▶ **Task item**:
Find the line in the entries below that contains "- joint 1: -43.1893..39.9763". Repeat it exactly, and every line after it through the line that contains "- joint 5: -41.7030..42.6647".

(Collected data)
++++++++++

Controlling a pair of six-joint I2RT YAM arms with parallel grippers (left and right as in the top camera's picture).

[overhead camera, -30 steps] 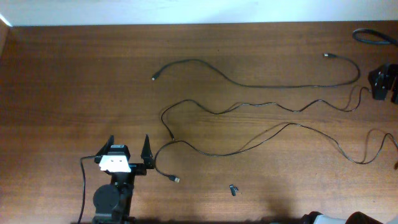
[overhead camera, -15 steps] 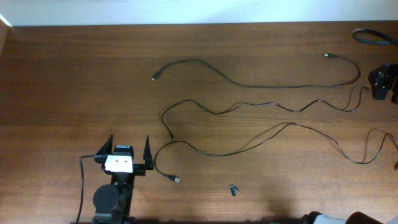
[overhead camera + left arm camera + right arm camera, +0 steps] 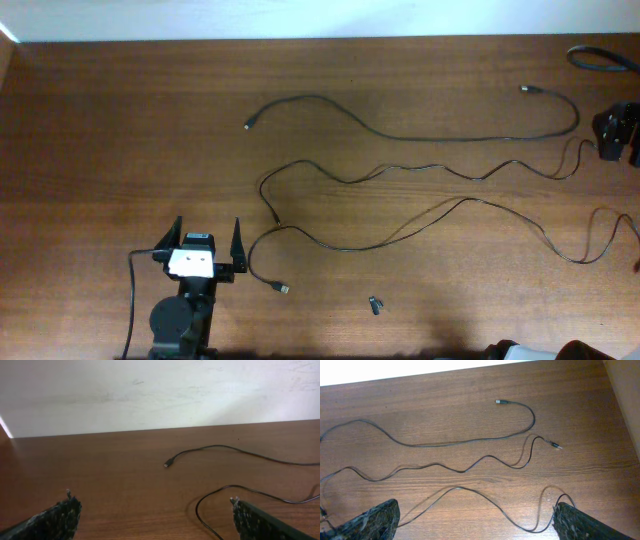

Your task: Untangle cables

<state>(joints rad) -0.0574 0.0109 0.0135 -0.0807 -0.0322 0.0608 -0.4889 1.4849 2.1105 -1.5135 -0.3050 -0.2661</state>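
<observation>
Three thin black cables lie spread out and apart from one another across a wooden table, seen from above, as two robot arms hover with nothing in their grasp. The left gripper, near the table's front edge, has its fingers spread wide; they hold nothing, and its wrist camera shows only bare wood between them. The near cable curls just beside that gripper's right finger, though contact cannot be judged, and ends in a small plug a little way off. The middle cable runs in long waves from a bend ahead of the left gripper toward the right side. The far cable arcs from a plug at centre-left, sweeps right and hooks back to a second plug near the back edge. The right gripper, seen only in its own wrist view, is likewise spread wide and empty, with all three cords lying on the wood beyond its fingers. A small dark stub rests alone near the front edge.
</observation>
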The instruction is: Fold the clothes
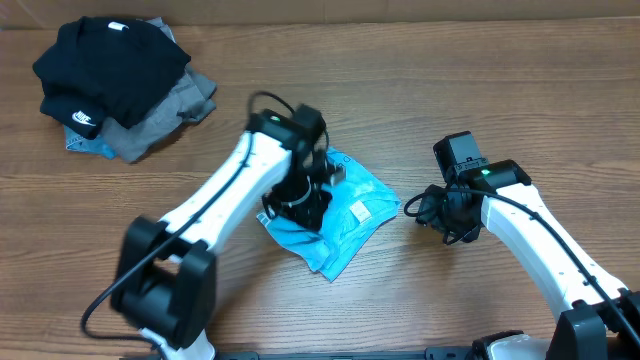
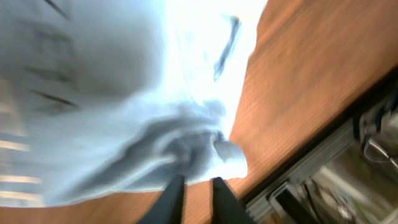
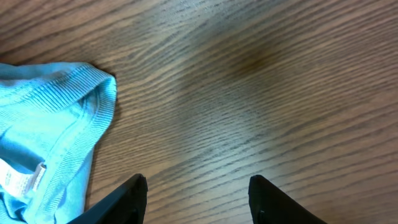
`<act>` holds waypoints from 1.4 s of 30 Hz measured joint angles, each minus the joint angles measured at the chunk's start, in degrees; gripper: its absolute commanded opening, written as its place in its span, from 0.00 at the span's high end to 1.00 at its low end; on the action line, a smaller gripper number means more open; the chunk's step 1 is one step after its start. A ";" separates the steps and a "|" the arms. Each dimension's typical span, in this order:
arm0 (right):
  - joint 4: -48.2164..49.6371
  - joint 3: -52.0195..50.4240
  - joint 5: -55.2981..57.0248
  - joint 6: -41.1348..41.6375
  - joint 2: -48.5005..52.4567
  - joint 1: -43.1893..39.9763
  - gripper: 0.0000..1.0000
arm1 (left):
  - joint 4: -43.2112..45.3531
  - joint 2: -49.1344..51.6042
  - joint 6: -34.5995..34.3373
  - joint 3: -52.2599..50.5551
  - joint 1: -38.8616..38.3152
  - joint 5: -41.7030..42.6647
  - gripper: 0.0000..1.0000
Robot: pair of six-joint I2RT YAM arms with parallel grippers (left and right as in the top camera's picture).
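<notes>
blue t-shirt (image 1: pixel 362 208) bunched at left gripper (image 2: pixel 196 200), fingers narrow, hold unclear, right gripper (image 3: pixel 198 202) wide beside it, black garment (image 1: pixel 110 62) well apart

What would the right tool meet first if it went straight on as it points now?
Probably the bare table; the shirt lies to the side of the right tool. Depth is unclear.

In the left wrist view the t-shirt (image 2: pixel 106 106) is smeared by blur, its print unreadable; whether cloth is pinched by the left fingers (image 2: pixel 173 202) cannot be told. Overhead, they are hidden.
</notes>
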 measured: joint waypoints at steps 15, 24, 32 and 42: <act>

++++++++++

▶ **Result for this exercise**:
  - joint 1: -43.1893..39.9763
  - gripper: 0.0000..1.0000
arm1 (left):
  - joint 4: -43.2112..45.3531
  - joint 2: -49.1344..51.6042
  - joint 6: -34.5995..34.3373
  - joint 3: -52.2599..50.5551
  - joint 1: -38.8616..38.3152
  - joint 5: -41.7030..42.6647

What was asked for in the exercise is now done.